> _TASK_: Check each line of the data for "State", and copy the ones that have it.

----

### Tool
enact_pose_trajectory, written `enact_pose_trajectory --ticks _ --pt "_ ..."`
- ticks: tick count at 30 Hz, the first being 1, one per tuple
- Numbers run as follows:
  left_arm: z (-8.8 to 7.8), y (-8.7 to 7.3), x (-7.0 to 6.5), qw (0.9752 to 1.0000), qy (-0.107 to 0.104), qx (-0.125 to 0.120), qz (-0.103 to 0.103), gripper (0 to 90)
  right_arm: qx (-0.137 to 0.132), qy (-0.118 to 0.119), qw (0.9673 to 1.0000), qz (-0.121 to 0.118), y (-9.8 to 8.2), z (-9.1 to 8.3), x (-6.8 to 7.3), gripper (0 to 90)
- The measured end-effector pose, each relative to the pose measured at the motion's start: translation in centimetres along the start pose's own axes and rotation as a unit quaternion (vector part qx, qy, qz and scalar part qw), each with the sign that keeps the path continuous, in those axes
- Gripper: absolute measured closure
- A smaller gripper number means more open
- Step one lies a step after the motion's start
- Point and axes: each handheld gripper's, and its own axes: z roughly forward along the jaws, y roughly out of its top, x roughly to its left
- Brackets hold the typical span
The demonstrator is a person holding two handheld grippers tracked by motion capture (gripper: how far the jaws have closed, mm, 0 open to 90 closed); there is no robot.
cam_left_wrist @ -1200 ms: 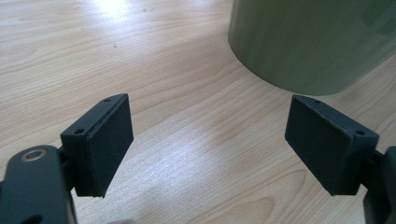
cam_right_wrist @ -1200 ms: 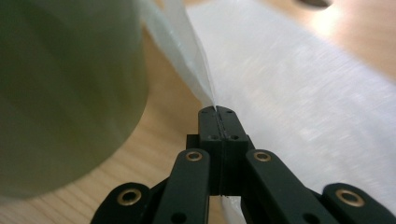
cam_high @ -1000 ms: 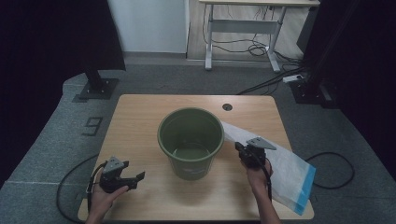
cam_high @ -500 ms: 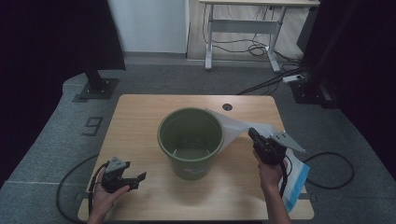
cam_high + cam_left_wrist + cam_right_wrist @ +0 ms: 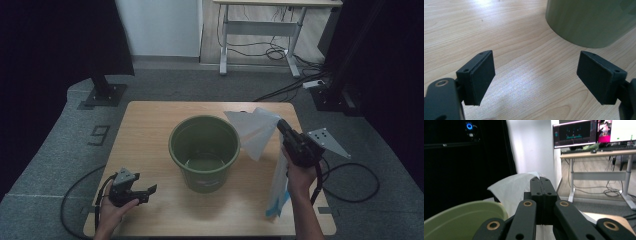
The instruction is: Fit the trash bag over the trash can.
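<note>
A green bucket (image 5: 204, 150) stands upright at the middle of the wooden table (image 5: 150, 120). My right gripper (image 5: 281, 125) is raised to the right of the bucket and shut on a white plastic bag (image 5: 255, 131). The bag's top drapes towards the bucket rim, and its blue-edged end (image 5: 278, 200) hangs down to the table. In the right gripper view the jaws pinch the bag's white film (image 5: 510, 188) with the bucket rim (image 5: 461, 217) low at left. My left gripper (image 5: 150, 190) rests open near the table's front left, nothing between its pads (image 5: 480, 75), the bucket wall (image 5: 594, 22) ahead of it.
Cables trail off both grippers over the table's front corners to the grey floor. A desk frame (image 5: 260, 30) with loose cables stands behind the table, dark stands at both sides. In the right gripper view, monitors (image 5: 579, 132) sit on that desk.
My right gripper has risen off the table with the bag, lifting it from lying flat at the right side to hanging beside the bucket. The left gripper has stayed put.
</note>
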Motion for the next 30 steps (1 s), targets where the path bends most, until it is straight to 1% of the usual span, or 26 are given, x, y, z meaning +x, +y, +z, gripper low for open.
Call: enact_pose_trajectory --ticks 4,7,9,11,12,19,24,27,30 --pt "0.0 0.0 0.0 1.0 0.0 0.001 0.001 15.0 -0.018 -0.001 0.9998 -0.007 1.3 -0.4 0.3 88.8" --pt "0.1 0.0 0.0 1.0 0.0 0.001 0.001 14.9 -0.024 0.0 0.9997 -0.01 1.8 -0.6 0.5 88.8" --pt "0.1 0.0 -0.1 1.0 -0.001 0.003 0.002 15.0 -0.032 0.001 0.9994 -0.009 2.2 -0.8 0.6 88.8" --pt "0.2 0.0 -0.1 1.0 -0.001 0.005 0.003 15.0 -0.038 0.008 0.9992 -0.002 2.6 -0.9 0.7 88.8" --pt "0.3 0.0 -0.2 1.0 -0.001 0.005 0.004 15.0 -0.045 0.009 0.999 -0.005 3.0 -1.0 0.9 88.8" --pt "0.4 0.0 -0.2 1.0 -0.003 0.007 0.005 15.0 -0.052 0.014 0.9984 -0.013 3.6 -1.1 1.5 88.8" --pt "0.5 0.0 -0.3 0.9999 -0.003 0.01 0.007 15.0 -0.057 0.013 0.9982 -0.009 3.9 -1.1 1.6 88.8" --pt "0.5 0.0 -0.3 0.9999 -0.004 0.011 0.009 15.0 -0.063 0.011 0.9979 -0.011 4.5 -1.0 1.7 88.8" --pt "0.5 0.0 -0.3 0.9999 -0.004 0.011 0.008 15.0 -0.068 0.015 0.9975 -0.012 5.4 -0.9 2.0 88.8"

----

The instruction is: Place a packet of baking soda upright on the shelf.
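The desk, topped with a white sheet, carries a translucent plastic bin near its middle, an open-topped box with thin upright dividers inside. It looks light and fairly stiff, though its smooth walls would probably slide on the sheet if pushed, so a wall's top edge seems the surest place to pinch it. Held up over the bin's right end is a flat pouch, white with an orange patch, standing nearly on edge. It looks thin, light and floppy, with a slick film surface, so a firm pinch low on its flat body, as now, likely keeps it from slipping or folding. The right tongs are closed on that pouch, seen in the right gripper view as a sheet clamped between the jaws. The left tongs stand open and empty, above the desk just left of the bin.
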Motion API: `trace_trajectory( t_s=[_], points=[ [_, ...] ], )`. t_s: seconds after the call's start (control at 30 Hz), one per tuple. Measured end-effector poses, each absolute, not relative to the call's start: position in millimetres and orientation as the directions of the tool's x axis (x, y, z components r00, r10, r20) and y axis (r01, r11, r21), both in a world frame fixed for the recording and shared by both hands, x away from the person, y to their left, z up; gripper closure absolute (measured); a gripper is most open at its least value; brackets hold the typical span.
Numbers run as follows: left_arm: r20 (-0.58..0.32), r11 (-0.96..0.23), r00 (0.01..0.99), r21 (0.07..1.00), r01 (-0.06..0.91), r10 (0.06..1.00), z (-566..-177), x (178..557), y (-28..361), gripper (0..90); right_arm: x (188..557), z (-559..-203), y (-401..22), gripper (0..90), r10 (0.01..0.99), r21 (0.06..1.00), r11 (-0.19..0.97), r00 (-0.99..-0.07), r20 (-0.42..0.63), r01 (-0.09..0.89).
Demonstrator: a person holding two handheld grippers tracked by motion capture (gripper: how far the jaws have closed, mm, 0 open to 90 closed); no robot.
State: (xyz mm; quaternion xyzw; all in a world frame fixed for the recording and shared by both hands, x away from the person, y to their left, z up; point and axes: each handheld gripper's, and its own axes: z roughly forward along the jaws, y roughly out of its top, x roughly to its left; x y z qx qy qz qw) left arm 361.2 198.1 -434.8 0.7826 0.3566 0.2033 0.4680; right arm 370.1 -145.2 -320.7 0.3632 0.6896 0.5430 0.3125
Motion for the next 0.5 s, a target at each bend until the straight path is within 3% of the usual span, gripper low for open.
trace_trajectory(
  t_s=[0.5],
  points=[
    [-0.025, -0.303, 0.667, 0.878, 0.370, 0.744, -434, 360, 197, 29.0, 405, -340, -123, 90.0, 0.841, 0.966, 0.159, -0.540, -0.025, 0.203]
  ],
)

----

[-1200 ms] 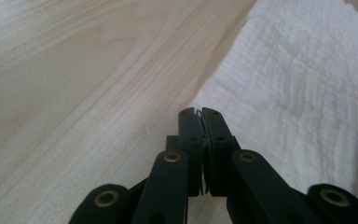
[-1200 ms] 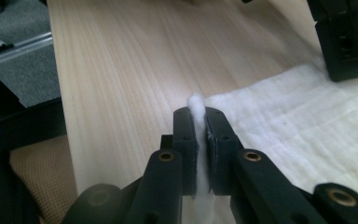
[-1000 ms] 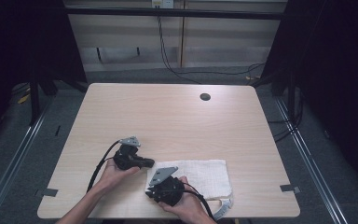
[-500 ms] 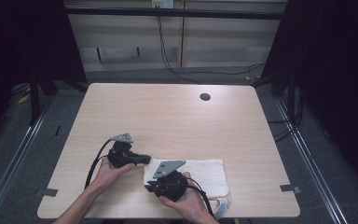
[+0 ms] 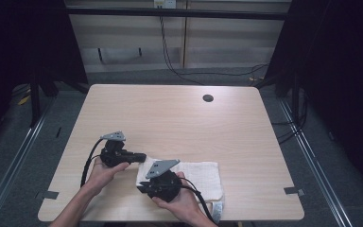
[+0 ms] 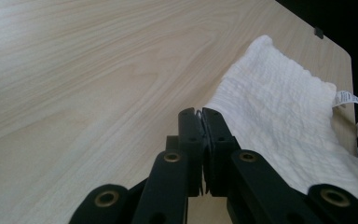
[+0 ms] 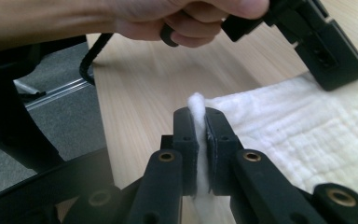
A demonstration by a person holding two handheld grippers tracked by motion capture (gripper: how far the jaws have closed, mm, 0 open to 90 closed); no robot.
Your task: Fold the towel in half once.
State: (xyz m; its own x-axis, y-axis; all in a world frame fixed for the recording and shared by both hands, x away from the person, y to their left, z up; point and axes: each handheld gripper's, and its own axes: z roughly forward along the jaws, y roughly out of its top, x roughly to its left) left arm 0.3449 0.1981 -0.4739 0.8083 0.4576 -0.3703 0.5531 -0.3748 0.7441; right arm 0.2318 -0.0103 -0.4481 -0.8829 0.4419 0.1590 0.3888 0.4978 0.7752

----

> _ANSWER FOR THE TASK_:
State: (xyz mm; quaternion xyzw; all in a world frame fixed for the recording and shared by both hands, x away from the person, y to their left, z up; point and axes: each handheld gripper's, and its own axes: z roughly forward along the jaws, y roughly out of its top, x roughly to its left; x y z qx qy qz qw) left arm 361.2 198.1 -434.8 0.7826 0.3566 0.2033 0.4680; right arm 370.1 -145.2 -320.7 0.3632 0.6896 0.5430 0.3125
State: (xyz m; its own x-axis, y-axis; all in a world frame fixed for the recording and shared by both hands, x away from the person, y to their left, z up; point and axes: each handheld gripper's, and its own axes: z roughly forward along the jaws, y roughly out of its top, x roughly to its left) left arm 0.3449 0.1981 -0.4739 0.8083 0.4576 -0.3703 0.5531 -0.3748 0.7441; right arm 0.2318 -0.0103 -0.4481 -0.8829 0.4419 0.1590 0.3888 0.4978 0.7752

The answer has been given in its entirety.